Look in the material below for the line with "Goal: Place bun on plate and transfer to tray" and the line with "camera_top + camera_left", then set down exactly those two lines and all lines between, nothing more.

____

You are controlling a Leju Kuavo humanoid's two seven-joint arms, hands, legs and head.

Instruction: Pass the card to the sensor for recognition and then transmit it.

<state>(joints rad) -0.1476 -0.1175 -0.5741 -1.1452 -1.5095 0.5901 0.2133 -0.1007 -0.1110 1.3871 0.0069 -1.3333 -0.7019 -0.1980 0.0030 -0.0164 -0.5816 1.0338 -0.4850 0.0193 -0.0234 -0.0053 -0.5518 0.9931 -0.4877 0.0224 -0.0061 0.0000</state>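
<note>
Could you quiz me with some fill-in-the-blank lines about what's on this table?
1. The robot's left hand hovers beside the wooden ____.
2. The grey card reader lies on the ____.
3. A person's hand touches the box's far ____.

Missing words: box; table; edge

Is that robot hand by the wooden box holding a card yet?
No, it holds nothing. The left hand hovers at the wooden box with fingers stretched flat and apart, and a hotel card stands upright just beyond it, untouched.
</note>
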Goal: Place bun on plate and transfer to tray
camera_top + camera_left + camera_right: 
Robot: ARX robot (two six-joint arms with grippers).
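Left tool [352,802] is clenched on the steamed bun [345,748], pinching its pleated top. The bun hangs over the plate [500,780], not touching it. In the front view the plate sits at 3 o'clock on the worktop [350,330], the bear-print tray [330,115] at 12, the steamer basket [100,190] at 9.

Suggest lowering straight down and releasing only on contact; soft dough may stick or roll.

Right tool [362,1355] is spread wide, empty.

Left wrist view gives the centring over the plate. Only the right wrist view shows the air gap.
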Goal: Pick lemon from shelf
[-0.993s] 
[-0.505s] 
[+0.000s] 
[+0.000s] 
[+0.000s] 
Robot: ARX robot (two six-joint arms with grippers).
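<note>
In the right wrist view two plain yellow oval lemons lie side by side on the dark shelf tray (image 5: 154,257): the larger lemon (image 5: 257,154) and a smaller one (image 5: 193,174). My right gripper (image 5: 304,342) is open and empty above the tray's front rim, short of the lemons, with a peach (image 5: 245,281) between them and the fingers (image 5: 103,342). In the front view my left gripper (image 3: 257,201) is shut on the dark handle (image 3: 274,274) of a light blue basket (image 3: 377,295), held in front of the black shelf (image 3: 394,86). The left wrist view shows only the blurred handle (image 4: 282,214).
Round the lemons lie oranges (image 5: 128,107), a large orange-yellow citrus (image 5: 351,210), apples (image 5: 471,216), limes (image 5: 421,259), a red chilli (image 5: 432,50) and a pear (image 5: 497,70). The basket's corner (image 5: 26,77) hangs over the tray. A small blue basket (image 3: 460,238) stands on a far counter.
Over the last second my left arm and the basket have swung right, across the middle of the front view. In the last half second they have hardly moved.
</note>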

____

Answer space:
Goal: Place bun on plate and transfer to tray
camera_top + camera_left + camera_right: 

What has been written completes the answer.